I think it gets characterized particularly by politicians and legislators, even in Washington state, that the reason that we’re asking for this on college campuses is because people got drunk at a party and made a mistake, right? But it’s also like condoms break, birth control fails, ectopic pregnancies happen. There’s a number of reasons why we got to Roe in the first place, but even they want us going to these third-party clinics because they want to shame us and create stigma around it. Nothing makes me happier than knowing that somebody is able to access that emergency contraceptives just in case they need it without any stigma and without any interaction with somebody who is going to give them some kind of look or anything to that effect. Because it’s just health, it’s just our bodies. And we deserve the best when it comes to our bodies. Everybody! 

Deeya: I started the pregnancy test issue thinking it’s just unaffordable. But you know what I didn't consider? I didn’t consider that people would want a free and accessible pregnancy test basket because of the stigma that they get. People will talk about these looks that they get from the drugstore individuals, the judgment that occurs, the way that they have to come into their home hiding it from their roommates. That was not in my narrative, but it is in the narratives of the hundreds of people that filled out that anonymous form.  

Kels: With our open letter we heard stories about one person going and buying emergency contraception for their roommates, people who are here on student visas, where it was not only language barriers but also systemic racism, so now they send their pretty, white, cis roommate to go and get it. That in and of itself guided us when working on this legislation or collective action to ask ourselves, “Okay, if you are a DACA recipient who is disabled and also English is your second language, what are the barriers? If you’re low-income, queer, and you’re already a parent? What are the barriers that you’re facing here while also a student, but also just generally?” Because we want to make sure that we’re removing the lens that is so often applied through the media and just through social narrative, and especially in Seattle, through white feminism. Those narratives are pervasive. They’re leaving people out. They’re marginalizing and rendering the people invisible who need to be included the most.  
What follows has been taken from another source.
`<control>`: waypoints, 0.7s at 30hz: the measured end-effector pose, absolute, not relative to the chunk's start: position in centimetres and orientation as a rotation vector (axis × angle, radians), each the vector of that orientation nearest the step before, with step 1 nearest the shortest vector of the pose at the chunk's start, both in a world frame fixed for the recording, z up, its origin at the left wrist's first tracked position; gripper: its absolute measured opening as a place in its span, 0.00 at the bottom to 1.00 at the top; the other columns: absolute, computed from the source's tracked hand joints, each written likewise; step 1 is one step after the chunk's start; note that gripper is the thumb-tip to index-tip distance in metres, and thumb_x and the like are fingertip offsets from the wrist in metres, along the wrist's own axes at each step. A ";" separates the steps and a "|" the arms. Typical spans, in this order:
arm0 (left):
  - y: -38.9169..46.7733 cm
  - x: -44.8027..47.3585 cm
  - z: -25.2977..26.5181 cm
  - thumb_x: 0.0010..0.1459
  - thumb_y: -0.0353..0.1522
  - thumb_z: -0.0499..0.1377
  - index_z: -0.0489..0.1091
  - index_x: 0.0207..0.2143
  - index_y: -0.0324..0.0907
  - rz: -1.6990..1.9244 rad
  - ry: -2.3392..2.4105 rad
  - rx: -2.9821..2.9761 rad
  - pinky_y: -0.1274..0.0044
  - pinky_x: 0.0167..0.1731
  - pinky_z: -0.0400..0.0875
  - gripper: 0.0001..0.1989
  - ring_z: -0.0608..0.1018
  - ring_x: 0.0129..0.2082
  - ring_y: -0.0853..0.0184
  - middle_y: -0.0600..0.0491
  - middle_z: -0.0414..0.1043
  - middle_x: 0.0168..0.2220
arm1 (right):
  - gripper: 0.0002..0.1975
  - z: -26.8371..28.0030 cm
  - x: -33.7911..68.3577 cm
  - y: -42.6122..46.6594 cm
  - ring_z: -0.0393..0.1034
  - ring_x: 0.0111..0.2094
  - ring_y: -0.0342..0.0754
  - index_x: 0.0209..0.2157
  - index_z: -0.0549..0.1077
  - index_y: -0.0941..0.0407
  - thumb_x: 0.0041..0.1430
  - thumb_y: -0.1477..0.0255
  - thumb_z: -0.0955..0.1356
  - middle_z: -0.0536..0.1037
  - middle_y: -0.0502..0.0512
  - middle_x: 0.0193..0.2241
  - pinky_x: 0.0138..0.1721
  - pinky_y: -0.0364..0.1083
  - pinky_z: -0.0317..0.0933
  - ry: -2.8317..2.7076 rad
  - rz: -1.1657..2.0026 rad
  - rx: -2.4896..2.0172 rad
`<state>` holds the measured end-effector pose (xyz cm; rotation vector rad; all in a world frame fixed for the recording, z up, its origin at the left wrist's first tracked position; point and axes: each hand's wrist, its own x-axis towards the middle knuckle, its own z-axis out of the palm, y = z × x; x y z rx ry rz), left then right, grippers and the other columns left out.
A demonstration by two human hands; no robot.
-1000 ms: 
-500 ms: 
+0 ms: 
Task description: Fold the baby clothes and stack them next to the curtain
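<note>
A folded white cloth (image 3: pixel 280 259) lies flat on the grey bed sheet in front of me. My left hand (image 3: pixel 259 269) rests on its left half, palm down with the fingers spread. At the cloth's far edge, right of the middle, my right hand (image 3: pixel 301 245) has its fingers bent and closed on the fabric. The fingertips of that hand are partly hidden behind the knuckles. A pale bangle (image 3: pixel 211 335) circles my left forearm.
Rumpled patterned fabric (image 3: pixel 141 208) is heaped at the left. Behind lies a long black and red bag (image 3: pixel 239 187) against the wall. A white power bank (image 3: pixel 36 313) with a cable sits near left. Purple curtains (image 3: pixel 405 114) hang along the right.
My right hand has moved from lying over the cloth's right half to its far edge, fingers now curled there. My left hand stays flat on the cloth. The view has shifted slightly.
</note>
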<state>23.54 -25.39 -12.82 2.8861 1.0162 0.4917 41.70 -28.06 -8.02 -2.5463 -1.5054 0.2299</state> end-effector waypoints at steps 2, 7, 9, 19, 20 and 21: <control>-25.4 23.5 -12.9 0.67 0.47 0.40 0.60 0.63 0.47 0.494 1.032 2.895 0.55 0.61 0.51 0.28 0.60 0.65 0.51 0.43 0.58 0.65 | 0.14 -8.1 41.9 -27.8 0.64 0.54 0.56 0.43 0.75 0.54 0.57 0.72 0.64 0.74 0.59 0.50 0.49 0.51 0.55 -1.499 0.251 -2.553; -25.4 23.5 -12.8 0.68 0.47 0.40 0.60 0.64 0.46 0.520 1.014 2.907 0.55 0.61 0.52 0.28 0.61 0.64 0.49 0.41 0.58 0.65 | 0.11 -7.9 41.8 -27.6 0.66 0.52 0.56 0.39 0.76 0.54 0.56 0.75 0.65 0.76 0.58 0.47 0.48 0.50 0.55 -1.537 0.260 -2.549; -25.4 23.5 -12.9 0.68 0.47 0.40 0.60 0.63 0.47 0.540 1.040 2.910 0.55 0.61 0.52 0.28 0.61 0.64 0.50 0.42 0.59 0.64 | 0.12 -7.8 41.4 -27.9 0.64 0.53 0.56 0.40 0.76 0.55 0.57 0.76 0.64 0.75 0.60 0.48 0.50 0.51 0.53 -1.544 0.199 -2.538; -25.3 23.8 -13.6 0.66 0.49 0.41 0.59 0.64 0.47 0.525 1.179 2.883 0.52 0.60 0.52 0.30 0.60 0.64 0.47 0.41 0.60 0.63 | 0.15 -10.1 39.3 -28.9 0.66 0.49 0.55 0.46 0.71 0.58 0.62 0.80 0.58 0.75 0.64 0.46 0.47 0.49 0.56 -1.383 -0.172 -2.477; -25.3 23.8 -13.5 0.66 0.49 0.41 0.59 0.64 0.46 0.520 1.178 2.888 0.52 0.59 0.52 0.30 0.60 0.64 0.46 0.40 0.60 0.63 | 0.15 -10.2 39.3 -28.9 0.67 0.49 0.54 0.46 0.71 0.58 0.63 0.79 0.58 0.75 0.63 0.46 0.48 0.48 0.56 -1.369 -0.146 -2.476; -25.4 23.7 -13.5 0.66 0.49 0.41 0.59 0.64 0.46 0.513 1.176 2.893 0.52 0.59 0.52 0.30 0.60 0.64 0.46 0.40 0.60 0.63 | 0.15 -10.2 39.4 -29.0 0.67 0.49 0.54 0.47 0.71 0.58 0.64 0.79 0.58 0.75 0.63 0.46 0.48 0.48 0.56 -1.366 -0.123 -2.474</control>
Crystal: Thanks so much to the both of you.  

Transcribed and edited by Spring 2023 GWSS communication interns Crystal Novoa and Hiroko Takatsuki. 

Update: Kels Cook served as co-author of “Demand For Medication Abortion among Public University Students in Washington,” recently published in the Journal of American College Health

Student activists also got a budget proviso for $200,000 in state funds for publicly funded community colleges, technical schools, and universities to receive up to $10,000 for the purchase, installation, maintenance, and initial stocking of emergency contraception vending machines. Applications for schools open at the end of October, and funds will be dispersed in early 2024.